Cuando fallan las medidas prejudiciales, el diferendo va a juicio por autoridad competente.
Cuando el diferendo es entre naciones, no cambian los procedimientos. Se comienza por el diálogo bilateral, se pasa por una de las salas de la Corte Internacional de Justicia (CIJ) en un procedimiento arbitral rápido y más barato, y cuando eso no resulta, se demanda ante la CIJ. Si el país perdedor no acata, se recurre al Consejo de Seguridad de la ONU que es la instancia final para asegurar que se cumpla.
En el caso del Río San Juan, el actual gobierno de Costa Rica ha hecho las cosas al revés. Primero acudieron a la OEA con la alharaca de una supuesta invasión, después a la CIJ pidiendo medidas cautelares para que Nicaragua no entrara a su propio territorio, después ejecutaron el ecocidio del siglo con la barbárica carretera que está llenado de detritus el Río San Juan de Nicaragua. Tras desacatar a la CCJ, doña Laura ahora retoma la negociación de fronteras marítimas que Nicaragua le propuso a Costa Rica en 2002.
Pero esa oferta de negociación sobre la base del Tratado Jerez-Cañas es un Caballo de Troya que contiene varios peligros: ignora el Laudo Cleveland; ignora los Laudos Alexander; ignora los resultados de las reuniones de los Organismos Territoriales que se llevaron a cabo en 2002 y el redescubrimiento del primer mojón, e ignora la Sentencia de la CIJ del 19/12/2012.
La frontera transitoria propuesta por Costa Rica propone un método lesivo de delimitación e ignora que tras los laudos Cleveland y Alexander, la bahía de San Juan del Norte dejó de ser común y la frontera se definió saliendo del Río por el primer caño que comunica con Harbour Head, rodeando el borde derecho de la laguna, hasta llegar a Punta Castilla que es el punto de partida para la delimitación marítima.
Tomando la posición georeferenciada de Punta Castilla fijada en los Laudos Alexander, Ineter y su contraparte encontraron el primer mojón.
La Sentencia de la CIJ del 19/12/2012, contiene además un párrafo que dice que los mapas son ilustrativos y que su valor probatorio es escaso o nulo.
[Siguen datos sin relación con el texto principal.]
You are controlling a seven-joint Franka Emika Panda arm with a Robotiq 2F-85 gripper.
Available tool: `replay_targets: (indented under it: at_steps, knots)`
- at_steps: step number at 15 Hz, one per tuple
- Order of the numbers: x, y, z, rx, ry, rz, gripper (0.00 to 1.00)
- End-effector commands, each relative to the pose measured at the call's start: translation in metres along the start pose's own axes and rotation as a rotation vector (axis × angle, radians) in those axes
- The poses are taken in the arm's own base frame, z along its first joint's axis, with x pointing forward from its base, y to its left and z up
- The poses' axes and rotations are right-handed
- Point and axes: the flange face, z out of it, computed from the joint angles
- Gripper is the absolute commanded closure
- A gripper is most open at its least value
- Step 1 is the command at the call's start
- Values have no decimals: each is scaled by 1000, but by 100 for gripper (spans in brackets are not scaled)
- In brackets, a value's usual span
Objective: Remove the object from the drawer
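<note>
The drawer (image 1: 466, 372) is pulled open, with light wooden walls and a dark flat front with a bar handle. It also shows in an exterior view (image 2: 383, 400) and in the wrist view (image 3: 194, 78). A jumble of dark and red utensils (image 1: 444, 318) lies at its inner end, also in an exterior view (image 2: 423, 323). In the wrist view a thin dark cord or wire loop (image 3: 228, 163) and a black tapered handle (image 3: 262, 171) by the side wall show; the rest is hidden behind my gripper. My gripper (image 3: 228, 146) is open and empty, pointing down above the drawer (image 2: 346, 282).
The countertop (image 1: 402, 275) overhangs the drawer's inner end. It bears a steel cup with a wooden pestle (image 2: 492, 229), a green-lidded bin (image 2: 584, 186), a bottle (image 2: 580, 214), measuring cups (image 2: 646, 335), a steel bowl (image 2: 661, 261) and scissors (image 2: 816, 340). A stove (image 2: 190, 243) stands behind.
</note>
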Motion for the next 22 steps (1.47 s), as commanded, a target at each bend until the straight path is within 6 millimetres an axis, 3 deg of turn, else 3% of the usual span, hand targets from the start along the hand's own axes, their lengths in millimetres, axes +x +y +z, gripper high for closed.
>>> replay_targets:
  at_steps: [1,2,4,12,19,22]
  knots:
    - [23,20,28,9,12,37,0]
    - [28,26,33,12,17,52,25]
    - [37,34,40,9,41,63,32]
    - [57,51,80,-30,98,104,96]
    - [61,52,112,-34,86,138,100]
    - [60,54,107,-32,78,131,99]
Eso echa por tierra los argumentos de Costa Rica en el actual caso en la CIJ sobre la supuesta isla “Calero” que sola y únicamente existe en esos mapas “sin valor probatorio”.
La sentencia de la CIJ le da pleno valor y peso a los derechos generados por las islas Corn Island que incluyen mar territorial, Zona Económica Exclusiva y Plataforma Continental a 360 grados de sus costas. La zona de derechos de Corn Island hacia el sur, se encuentra con la zona de influencia de las líneas de base de Costa Rica. Esta decisión afecta considerablemente la teoría sobre las equidistancias de las costas, otra trampa en la propuesta negociadora de Costa Rica.
Si Costa Rica quiere negociar bilateralmente, debería abandonar su demanda multilateral, ajustarse a la realidad jurídica impuesta por los Laudos Alexander y darle el peso a las islas nicaragüenses de la misma forma en la que ellos reclaman para la Isla del Coco en el Pacífico.
La tercera trampa, y la más oscura es que Costa Rica cree haber visto en Nicaragua una peligrosa tendencia a entregar por la vía de la negociación los derechos que se conquistaron a muy altos costos y tras mucho esfuerzo en los diferentes juicios de la CIJ.
Se entregó la compensación que Estados Unidos nos debía por las operaciones fronterizas y actualmente pareciera que se están entregando derechos conquistados con tanto esfuerzo en el mar Caribe a los parientes raizales colombianos de personajes influyentes, sobre la base de unos inexistentes derechos históricos. El autor es economista y fue Ministro de Relaciones Exteriores.